Duncan Mackay
Mike Rowbottom(6)Watching Andy Murray go down in straight sets to his friend Novak Djokovic in Melbourne, it was impossible to avoid speculating about the Scot's future morale.

What is it like to lose a first, and then a second, and then a third Grand Slam final? Some great players know.

Here, for instance, are the reflections of a man who has just completed a second Grand Slam final without winning, beaten in New York by Pete Sampras, a player whom he had dismissed so decisively in their previous meeting that he had gone into the match feeling almost sorry about what he was going to do to him:

"...a different Pete showed up," he writes. "A Pete who doesn't ever miss...He's reaching everything, hitting everything, bounding back and forth like a gazelle...I'm helpless. I'm angry. I'm telling myself: This is not happening. Yes, this is happening..."

A few hours after the final, having slept briefly, our loser wakes up and imagines for a second that his defeat to Sampras has been no more than a dream. "But no," he goes on. "It's real. It happened. I watch the room grow slowly lighter, and my mind and spirit grow palpably darker."

As his autobiography, Open (Harper Collins, £8.99)  relates, Andre Agassi lost his third consecutive Grand Prix final, against his teenage rival Jim Courier, in France.

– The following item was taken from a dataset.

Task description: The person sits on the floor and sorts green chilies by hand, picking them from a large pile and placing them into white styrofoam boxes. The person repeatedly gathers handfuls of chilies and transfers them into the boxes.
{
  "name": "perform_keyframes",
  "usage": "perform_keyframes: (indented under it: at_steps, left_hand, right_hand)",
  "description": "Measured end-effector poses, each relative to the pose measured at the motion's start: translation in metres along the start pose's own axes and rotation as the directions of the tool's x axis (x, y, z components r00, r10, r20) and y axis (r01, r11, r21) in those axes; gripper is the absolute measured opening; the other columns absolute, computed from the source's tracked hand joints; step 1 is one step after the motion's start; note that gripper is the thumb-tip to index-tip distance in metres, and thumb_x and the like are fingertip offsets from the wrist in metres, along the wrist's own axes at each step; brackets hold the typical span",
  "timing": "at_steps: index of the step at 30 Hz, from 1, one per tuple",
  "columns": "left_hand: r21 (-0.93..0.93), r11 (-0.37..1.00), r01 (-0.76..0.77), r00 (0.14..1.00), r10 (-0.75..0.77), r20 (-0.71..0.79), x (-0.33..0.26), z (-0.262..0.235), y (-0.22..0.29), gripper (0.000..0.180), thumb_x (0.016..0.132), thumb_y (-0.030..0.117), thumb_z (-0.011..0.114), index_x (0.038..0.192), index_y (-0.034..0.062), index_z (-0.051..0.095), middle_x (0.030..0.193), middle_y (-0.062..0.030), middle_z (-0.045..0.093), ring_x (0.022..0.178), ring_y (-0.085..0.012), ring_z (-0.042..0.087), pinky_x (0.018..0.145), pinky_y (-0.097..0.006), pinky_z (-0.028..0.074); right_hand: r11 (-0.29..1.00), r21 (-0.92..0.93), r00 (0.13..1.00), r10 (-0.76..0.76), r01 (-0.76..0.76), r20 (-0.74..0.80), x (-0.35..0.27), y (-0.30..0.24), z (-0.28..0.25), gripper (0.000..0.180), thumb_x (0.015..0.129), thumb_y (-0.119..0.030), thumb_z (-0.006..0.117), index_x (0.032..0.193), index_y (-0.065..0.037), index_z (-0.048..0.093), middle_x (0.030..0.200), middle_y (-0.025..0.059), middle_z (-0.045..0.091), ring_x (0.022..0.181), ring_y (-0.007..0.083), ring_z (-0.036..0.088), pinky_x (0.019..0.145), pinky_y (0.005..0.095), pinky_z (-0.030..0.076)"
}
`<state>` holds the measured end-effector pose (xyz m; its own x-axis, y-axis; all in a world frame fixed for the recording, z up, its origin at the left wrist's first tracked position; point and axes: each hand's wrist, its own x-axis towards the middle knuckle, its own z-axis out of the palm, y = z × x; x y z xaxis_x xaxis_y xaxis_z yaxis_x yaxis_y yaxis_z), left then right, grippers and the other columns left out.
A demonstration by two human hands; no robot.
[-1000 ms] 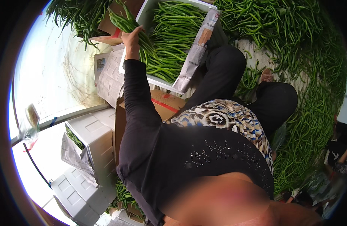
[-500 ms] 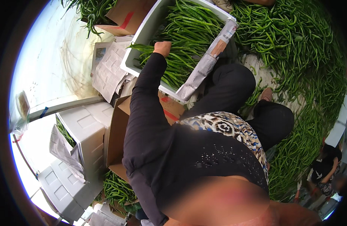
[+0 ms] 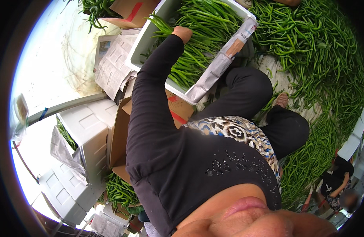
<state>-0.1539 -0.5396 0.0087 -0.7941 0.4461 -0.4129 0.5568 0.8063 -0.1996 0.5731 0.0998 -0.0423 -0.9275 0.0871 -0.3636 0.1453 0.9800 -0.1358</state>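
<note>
My left hand (image 3: 183, 34) is closed over long green chili peppers (image 3: 161, 26), whose ends stick out to the left of the fist. It is inside a white foam box (image 3: 137, 53), above a thick layer of green chili peppers (image 3: 209, 23) lying mostly side by side. Printed newspaper (image 3: 213, 73) is folded over the box's right wall. My black-sleeved left arm (image 3: 146, 91) reaches up to the box from the lower left. My right hand does not show.
A large heap of loose green peppers (image 3: 308, 35) covers the floor at right. Cardboard boxes (image 3: 122, 158) and stacked white foam boxes (image 3: 89, 122) stand at left, beside newspaper sheets (image 3: 114, 63). Another person (image 3: 340, 177) is at the far lower right.
My left hand has moved up and to the right within the foam box, with the peppers in it. Their protruding ends now point more steeply upward.
</note>
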Motion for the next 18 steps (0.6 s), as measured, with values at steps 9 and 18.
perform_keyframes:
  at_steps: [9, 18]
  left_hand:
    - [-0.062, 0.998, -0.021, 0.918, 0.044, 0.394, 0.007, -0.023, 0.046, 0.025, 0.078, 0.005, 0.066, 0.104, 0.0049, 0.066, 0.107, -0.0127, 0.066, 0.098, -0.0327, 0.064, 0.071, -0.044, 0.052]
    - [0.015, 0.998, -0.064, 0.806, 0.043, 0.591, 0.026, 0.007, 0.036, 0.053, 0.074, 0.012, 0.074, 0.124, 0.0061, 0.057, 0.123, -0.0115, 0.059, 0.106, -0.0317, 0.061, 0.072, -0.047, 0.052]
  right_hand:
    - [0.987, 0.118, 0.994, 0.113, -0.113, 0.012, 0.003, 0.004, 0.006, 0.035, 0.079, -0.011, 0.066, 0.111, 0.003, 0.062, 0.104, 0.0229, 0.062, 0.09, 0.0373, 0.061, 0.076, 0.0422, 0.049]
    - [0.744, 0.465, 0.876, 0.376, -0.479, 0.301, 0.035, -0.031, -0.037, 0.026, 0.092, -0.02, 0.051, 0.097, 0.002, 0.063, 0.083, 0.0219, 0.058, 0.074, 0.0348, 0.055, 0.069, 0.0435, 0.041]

"I drop the tenth and decisive game of the fifth set, and congratulate Courier," he writes. "Friends tell me it's the most desolate look they've ever seen on my face. Afterwards I don't scold myself. I coolly explain it to myself this way: You don't have what it takes to get over the line."

Such was the interior monologue of the man who went on in 1999 to become only the fifth male player - after Rod Laver, Fred Perry, Roy Emerson and Donald Budge - to win all four grand slam singles titles.

The first of those triumphs came in his fourth big final, Wimbledon 1992, against Goran Ivanisevic. After the Croat has stormed through the fourth set to draw level, Agassi is at the tipping point.

"I tell myself one thing," he writes. "You want this. You do not want to lose, not this time. The problem in the last three slams was that you didn't want them enough, and therefore you didn't bring it, but this one you want, so this time you need to let Ivanisevic and everyone else in this joint know you want it."

What is it like to lose a first, and then a second, and then a third Grand Slam final? Some very good players know.

Ivanisevic went on to finish runner-up twice more at Wimbledon, to Sampras in 1994 and 1998, before returning in 2001 for his improbable triumph as a wild card entrant.

And so Murray's internal monologue will rage on, with thoughts of Djokovic, and his tormentor in his previous two finals, Roger Federer, arriving unbidden.

Andy_Murray_Australian_Open_final_January_30_2011If Murray is to earn the prize he so patently desires, then, as with Agassi and Ivanisevic before him, something needs to shift in his head.

The effort to get the mind right is something that holds all elite performers in thrall, and the intensity of that effort is often almost palpable.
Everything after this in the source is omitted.